What to work on: Return nothing but the lines from the one with "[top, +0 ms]" through the one with "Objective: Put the" in the data below, word for word and without pictures.
Material supplied Block Start
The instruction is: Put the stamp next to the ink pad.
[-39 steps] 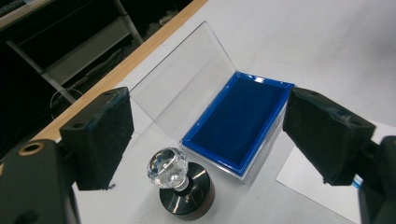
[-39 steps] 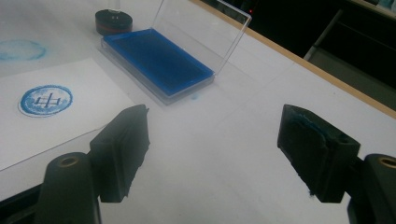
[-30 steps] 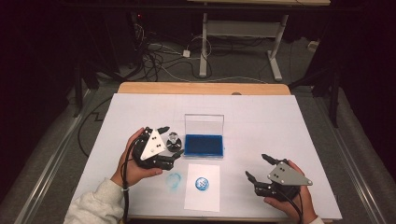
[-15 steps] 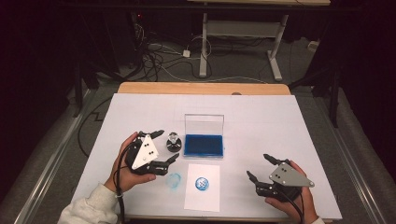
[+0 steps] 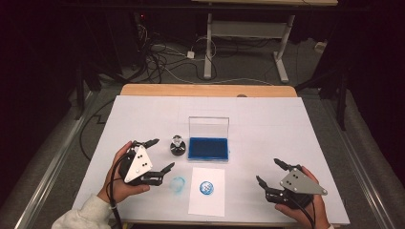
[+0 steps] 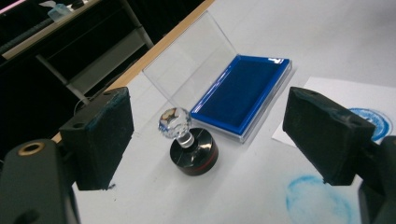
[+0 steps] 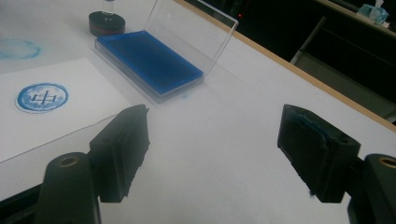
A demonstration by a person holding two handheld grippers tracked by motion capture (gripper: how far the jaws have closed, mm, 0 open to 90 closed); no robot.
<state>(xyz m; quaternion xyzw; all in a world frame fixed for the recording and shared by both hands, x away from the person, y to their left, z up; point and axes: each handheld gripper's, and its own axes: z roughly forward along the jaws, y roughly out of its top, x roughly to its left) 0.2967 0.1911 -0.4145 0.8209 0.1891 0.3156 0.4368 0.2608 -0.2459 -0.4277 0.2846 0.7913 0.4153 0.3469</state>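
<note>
Jaws on both grippers are spread wide, holding nothing. The left gripper (image 5: 156,154) sits just beside the stamp (image 5: 177,145), which stands upright next to the open blue ink pad (image 5: 207,148). The right gripper (image 5: 270,173) is well apart. A careless nudge could topple the stamp (its crystal knob looks top-heavy) and smear ink.

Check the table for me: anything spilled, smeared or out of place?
Yes: a blue ink smudge sits directly on the table, left of the paper sheet, which carries a clean stamped circle. The stamp stands upright beside the open ink pad.
</note>
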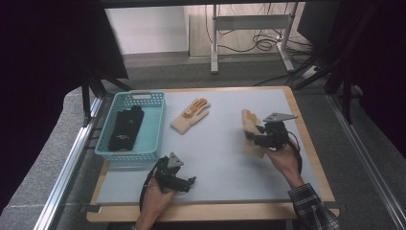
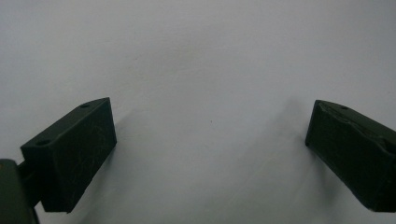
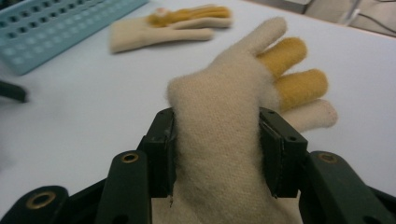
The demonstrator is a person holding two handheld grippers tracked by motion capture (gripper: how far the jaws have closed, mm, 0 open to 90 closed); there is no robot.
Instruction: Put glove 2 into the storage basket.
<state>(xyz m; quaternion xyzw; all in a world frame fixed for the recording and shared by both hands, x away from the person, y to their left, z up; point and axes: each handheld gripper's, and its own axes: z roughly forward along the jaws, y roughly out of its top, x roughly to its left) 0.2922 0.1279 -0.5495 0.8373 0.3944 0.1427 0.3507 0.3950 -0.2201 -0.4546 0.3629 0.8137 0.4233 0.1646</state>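
Pinching a cream glove (image 3: 224, 135), the right tool (image 3: 217, 149) hides its cuff; left tool (image 2: 210, 149) spread

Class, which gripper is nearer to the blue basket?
Left. The left gripper rests just below the blue basket, near its front corner; the right gripper, shut on a cream glove, is across the mat.

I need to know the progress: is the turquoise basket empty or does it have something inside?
Not empty. The turquoise basket holds one black folded item; both cream gloves are outside it.
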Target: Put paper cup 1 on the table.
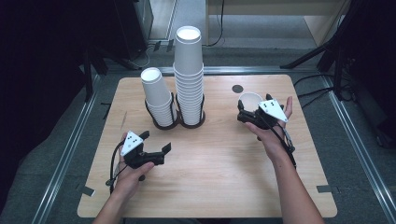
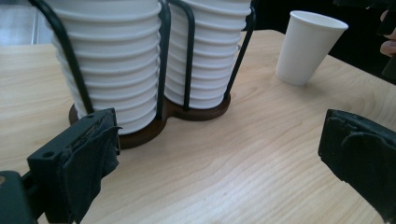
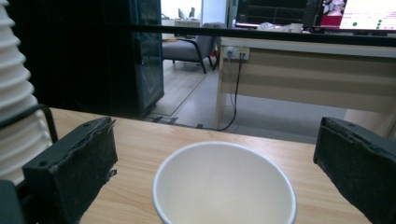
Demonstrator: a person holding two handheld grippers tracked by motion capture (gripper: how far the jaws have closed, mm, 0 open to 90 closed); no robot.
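Note:
Two stacks of white paper cups stand in a black wire holder [image 1: 177, 122] on the wooden table [image 1: 210, 186]: a short leaning stack [image 1: 155, 95] and a tall stack [image 1: 188, 74]. A single white cup [image 1: 251, 99] stands upright at the right. My right gripper [image 1: 243, 113] is open just behind it. The single cup [image 3: 224, 186] sits low between the wide jaws, and neither touches it. My left gripper [image 1: 156, 141] is open and empty in front of the holder. It faces the short stack [image 2: 112, 70], the tall stack [image 2: 210, 56] and the single cup [image 2: 308, 46].
A small dark round mark [image 1: 237, 88] lies on the table behind the single cup. Bare wood spreads across the front half of the table. Tripod legs [image 1: 313, 53] and dark equipment stand on the floor beyond the far edge.

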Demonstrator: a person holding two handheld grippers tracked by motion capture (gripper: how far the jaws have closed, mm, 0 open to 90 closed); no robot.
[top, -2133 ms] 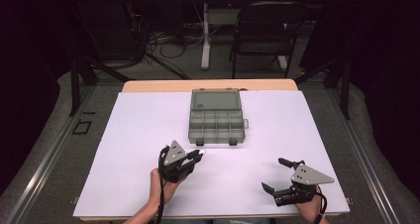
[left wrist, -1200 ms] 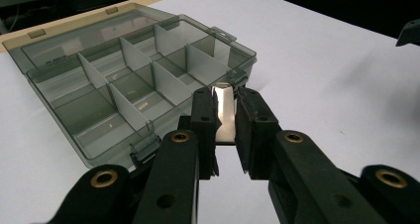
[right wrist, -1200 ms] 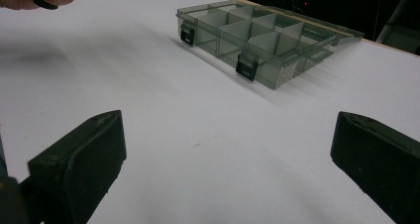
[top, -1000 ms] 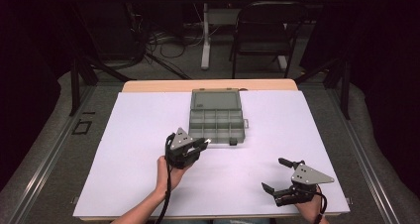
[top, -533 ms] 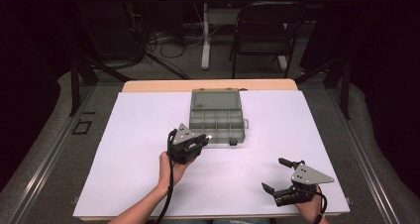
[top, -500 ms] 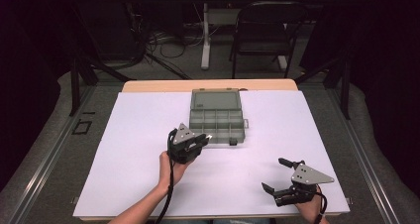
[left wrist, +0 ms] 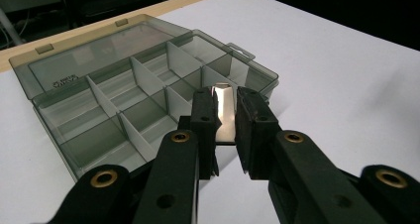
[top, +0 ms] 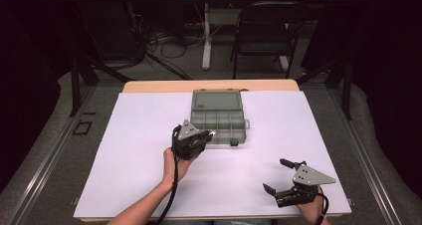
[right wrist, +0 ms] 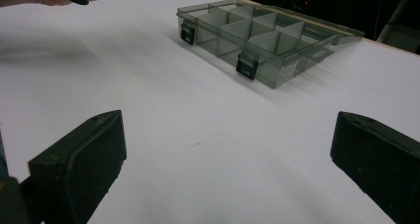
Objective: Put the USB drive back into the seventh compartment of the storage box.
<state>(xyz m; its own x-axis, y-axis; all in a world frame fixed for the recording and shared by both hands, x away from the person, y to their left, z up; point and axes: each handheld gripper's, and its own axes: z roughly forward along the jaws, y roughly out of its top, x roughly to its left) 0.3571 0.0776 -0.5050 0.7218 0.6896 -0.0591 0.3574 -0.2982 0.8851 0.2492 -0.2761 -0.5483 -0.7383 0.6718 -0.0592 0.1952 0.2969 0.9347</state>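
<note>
Carrying a small shiny metal piece (left wrist: 222, 112) clamped in my left gripper (left wrist: 225, 116), I have moved from open table to the compartment box (top: 218, 116), ready to drop it in.

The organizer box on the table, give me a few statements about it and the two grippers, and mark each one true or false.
1. The organizer box lies with its lid open. True.
2. The left gripper has nothing between its fingers. False: it is shut on a shiny metal piece.
3. The right gripper is open. True.
4. The right gripper rests inside the box. False: it sits apart, near the table's front edge.
5. The metal piece is close to the box's front edge. True.
</note>
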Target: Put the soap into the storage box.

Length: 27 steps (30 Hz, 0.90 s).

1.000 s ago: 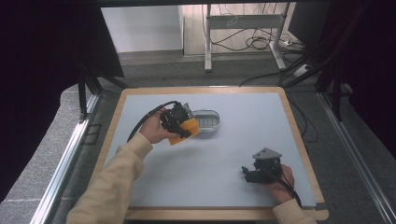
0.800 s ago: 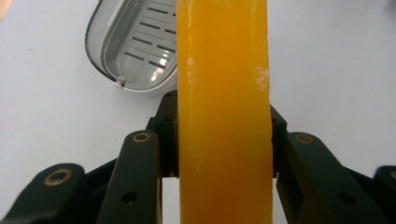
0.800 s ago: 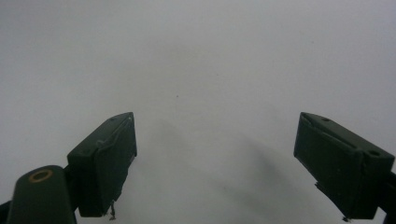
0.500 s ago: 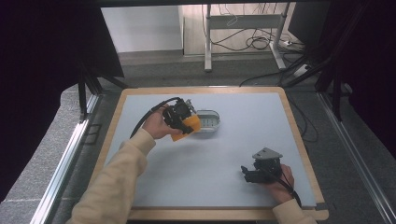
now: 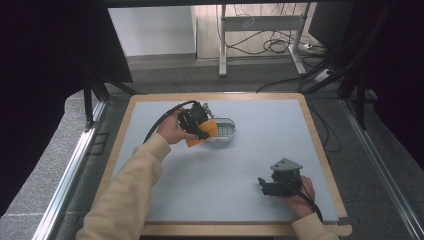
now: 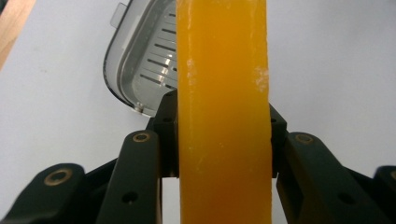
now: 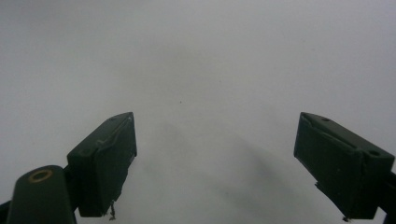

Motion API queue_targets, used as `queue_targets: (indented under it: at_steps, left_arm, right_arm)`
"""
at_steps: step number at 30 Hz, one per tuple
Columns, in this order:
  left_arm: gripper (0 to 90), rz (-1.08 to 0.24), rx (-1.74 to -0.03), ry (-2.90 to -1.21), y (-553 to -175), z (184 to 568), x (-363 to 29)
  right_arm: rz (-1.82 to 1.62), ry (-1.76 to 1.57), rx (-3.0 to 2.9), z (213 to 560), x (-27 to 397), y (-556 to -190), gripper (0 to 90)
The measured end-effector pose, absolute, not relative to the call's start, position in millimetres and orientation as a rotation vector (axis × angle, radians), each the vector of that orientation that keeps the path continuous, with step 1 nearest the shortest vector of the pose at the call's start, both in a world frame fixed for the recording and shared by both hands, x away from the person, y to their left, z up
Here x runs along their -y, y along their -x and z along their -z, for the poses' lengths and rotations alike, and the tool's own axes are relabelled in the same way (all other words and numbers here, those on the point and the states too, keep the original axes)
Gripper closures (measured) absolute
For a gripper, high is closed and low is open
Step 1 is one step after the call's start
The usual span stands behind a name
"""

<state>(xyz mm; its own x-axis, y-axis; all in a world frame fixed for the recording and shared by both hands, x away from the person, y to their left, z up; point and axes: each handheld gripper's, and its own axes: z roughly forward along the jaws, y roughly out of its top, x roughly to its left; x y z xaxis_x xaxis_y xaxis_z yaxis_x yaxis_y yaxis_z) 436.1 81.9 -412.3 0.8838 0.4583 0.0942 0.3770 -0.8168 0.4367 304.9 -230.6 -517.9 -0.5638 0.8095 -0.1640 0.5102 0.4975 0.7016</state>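
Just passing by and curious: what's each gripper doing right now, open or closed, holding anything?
Left gripper: closed on an orange slab, over a grey dish.
Right gripper: open, holding nothing, above the table.

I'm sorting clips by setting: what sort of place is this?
Probably a lab or recording workshop, not a home: a wood-edged table ringed by black curtains, loose cables on the floor, and a hand-held gripper clamping an orange block.
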Motion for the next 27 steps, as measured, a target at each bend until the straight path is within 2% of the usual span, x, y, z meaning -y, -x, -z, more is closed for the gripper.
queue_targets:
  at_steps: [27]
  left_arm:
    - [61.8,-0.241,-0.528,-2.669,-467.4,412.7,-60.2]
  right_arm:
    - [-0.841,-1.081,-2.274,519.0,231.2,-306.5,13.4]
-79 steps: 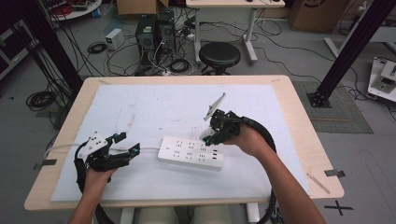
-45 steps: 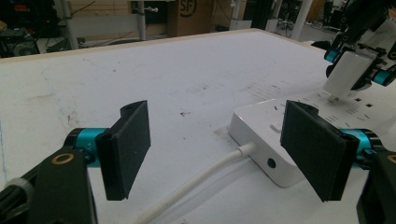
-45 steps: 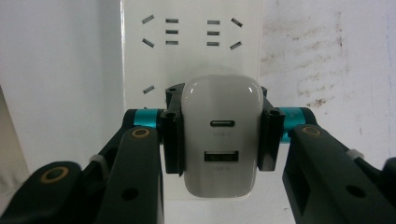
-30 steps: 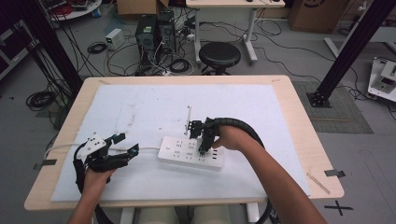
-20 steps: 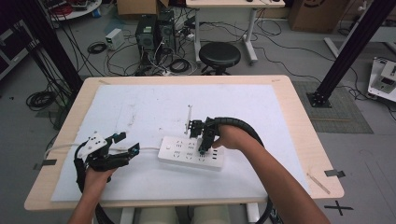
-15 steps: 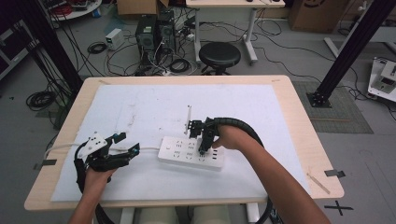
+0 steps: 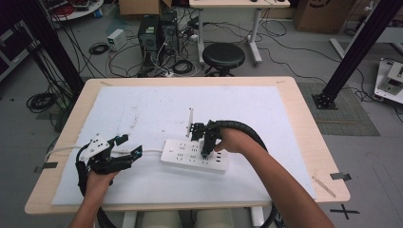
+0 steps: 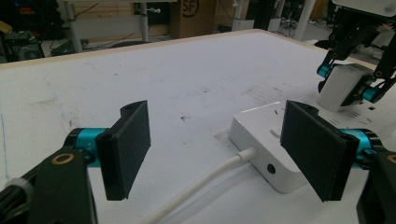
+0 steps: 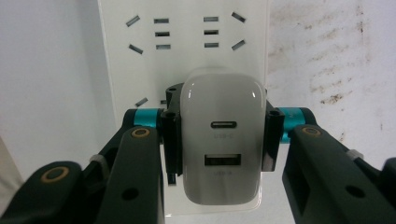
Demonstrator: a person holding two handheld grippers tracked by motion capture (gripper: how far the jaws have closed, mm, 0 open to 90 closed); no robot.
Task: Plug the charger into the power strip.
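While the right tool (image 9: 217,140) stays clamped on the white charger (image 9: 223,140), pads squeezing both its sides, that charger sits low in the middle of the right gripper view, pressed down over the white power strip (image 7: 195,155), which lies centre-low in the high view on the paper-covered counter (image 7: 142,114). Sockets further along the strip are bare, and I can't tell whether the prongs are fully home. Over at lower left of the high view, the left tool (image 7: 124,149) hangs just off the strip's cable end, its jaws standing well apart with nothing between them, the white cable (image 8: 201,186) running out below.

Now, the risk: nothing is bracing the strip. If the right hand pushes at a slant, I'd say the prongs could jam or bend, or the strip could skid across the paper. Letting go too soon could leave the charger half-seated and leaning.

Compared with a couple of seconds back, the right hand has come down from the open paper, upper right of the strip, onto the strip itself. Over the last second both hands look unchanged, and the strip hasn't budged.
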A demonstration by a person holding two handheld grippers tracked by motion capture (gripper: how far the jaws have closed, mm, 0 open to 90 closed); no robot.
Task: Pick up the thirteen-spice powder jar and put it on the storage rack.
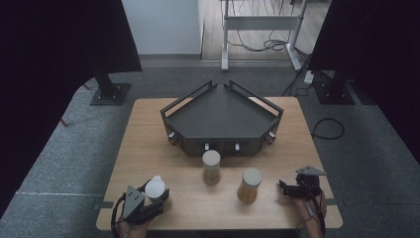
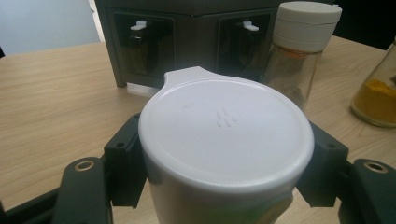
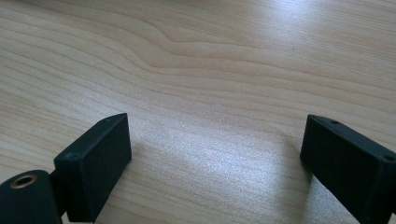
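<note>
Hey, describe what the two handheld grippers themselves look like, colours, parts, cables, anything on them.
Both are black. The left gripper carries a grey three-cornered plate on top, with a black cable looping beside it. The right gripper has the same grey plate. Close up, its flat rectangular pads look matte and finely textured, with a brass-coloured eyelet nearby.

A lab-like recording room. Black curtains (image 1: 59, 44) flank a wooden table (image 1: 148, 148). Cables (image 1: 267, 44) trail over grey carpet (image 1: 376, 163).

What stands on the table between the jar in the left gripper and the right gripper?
In the high view, two white-lidded jars stand there: the middle jar near the dark rack, and the yellow-filled jar, closer to the right gripper. The left gripper grips the third jar.
</note>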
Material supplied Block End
Reply:
[top, +0 ms] 
[right wrist, +0 ms] 
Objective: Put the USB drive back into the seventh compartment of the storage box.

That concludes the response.